REQUIRED WORK
Give again, exactly as written, each line of the material below starting at the line that contains "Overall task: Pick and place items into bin" and ending at the line that contains "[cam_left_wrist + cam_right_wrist". Both ends count, and no other line does.

PROVIDED DATA
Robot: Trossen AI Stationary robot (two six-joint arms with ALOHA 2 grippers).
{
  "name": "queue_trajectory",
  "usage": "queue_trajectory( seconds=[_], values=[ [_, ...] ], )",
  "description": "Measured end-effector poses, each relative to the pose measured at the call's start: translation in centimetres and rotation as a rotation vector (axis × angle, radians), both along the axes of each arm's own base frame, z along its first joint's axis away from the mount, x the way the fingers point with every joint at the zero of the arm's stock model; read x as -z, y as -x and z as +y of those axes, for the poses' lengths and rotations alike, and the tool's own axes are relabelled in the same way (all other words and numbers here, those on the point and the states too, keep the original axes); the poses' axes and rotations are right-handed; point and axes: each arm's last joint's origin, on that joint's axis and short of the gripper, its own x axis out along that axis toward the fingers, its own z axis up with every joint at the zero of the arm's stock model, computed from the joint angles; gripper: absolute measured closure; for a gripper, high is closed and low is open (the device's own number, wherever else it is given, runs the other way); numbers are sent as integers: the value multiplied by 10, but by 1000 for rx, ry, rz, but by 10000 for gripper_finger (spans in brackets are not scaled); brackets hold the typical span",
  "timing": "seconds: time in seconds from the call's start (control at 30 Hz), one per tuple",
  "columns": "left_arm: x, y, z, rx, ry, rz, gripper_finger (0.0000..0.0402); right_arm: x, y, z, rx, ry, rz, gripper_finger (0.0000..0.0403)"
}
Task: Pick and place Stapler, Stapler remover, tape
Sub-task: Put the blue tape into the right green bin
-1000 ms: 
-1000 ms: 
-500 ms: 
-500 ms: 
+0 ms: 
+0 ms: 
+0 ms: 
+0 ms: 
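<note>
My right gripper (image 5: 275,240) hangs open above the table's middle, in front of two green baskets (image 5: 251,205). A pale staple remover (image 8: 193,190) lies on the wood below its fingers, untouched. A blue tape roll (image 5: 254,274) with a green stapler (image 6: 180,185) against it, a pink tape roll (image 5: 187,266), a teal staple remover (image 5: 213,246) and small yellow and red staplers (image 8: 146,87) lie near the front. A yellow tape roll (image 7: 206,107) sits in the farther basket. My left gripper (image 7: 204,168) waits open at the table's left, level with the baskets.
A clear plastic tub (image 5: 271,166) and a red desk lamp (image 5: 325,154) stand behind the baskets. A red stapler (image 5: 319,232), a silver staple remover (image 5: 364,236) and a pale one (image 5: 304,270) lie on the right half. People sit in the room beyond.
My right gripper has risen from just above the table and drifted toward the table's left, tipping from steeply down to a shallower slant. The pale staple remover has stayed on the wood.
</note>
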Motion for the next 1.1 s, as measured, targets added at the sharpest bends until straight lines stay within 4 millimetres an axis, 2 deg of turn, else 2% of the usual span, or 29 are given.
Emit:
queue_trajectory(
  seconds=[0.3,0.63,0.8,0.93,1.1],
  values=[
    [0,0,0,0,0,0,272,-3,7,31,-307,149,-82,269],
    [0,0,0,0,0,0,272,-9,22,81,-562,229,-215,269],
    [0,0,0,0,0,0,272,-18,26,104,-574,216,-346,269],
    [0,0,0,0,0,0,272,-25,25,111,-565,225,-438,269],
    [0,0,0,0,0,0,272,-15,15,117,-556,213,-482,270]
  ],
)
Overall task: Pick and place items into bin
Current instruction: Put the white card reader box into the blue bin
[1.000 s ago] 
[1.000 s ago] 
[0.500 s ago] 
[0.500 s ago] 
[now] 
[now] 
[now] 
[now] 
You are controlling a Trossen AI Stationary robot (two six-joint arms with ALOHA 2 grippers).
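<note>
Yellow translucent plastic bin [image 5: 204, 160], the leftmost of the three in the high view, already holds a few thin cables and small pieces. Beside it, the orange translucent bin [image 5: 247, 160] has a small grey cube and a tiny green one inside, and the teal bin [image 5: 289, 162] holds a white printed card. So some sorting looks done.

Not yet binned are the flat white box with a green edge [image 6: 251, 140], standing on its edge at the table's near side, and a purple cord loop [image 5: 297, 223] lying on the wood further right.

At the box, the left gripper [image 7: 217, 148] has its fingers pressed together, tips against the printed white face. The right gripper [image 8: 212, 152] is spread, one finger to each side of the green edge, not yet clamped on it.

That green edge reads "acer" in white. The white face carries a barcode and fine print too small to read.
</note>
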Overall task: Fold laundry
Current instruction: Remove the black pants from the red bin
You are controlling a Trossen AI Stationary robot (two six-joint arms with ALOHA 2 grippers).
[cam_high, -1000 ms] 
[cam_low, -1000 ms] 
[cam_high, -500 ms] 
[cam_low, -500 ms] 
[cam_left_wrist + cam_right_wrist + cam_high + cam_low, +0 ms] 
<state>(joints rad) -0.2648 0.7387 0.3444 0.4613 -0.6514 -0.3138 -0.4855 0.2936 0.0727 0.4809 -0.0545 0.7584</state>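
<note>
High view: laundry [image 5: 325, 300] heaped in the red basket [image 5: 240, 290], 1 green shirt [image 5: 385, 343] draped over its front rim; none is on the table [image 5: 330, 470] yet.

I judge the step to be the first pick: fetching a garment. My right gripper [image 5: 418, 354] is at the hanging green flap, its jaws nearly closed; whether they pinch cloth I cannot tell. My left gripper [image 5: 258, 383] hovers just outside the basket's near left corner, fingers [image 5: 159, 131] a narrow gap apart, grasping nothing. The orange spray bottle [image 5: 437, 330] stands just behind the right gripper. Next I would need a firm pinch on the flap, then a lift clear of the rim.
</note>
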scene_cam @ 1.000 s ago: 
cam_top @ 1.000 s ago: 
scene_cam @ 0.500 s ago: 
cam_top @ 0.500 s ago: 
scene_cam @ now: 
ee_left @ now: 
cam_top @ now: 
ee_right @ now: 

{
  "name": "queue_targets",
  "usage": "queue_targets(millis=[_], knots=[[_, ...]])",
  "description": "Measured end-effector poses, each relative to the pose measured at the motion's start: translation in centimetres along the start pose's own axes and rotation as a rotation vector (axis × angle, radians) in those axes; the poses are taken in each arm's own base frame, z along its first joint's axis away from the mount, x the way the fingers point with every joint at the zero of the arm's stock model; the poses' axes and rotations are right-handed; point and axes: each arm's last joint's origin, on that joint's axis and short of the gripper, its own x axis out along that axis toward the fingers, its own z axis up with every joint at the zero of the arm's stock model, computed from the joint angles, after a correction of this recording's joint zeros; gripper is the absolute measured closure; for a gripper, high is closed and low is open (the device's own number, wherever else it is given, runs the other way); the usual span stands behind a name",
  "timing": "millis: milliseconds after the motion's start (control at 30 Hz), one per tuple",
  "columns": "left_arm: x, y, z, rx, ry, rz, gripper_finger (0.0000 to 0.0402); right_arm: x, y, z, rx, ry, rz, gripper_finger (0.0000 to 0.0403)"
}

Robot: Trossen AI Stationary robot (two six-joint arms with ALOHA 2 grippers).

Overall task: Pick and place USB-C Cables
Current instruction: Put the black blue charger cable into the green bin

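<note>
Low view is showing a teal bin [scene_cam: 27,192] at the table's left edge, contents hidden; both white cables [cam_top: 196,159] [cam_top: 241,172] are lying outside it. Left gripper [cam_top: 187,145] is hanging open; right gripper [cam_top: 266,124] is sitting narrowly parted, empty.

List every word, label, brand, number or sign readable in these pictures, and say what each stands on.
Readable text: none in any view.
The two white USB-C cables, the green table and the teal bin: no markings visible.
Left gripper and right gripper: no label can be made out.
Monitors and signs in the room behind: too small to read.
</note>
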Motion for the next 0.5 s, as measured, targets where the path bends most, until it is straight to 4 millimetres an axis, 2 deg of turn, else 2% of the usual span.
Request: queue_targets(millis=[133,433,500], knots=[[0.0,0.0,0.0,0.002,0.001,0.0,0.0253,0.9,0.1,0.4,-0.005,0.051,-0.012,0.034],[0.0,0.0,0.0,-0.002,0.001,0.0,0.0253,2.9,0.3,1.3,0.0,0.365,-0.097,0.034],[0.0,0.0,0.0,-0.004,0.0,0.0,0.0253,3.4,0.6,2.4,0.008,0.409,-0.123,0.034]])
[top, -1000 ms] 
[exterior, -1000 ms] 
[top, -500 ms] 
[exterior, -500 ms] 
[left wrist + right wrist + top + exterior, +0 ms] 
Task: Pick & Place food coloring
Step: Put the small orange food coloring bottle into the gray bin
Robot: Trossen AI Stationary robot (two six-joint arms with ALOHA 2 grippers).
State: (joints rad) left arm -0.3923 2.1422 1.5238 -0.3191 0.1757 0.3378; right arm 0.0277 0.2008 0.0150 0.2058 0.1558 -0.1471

OUTPUT OF THE TASK
Overall task: Pick and place items into bin
Current instruction: Put the white card reader box into the blue bin
[1.000 s ago] 
[1.000 s ago] 
[0.500 s ago] 
[0.500 s ago] 
[now] 
[now] 
[now] 
[now] 
You are controlling a Trossen AI Stationary robot (two six-joint arms with ALOHA 2 grippers).
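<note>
Yellow translucent plastic bin [image 5: 204, 160], the leftmost of the three in the high view, already holds a few thin cables and small pieces. Beside it, the orange translucent bin [image 5: 247, 160] has a small grey cube and a tiny green one inside, and the teal bin [image 5: 289, 162] holds a white printed card. So some sorting looks done.

Not yet binned are the flat white box with a green edge [image 6: 251, 140], standing on its edge at the table's near side, and a purple cord loop [image 5: 297, 223] lying on the wood further right.

At the box, the left gripper [image 7: 217, 148] has its fingers pressed together, tips against the printed white face. The right gripper [image 8: 212, 152] is spread, one finger to each side of the green edge, not yet clamped on it.

That green edge reads "acer" in white. The white face carries a barcode and fine print too small to read.
</note>
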Overall task: Fold laundry
Current instruction: Remove the black pants from the red bin
You are controlling a Trossen AI Stationary robot (two six-joint arms with ALOHA 2 grippers).
[cam_high, -1000 ms] 
[cam_low, -1000 ms] 
[cam_high, -500 ms] 
[cam_low, -500 ms] 
[cam_left_wrist + cam_right_wrist + cam_high + cam_low, +0 ms] 

The requested output has been fully supplied.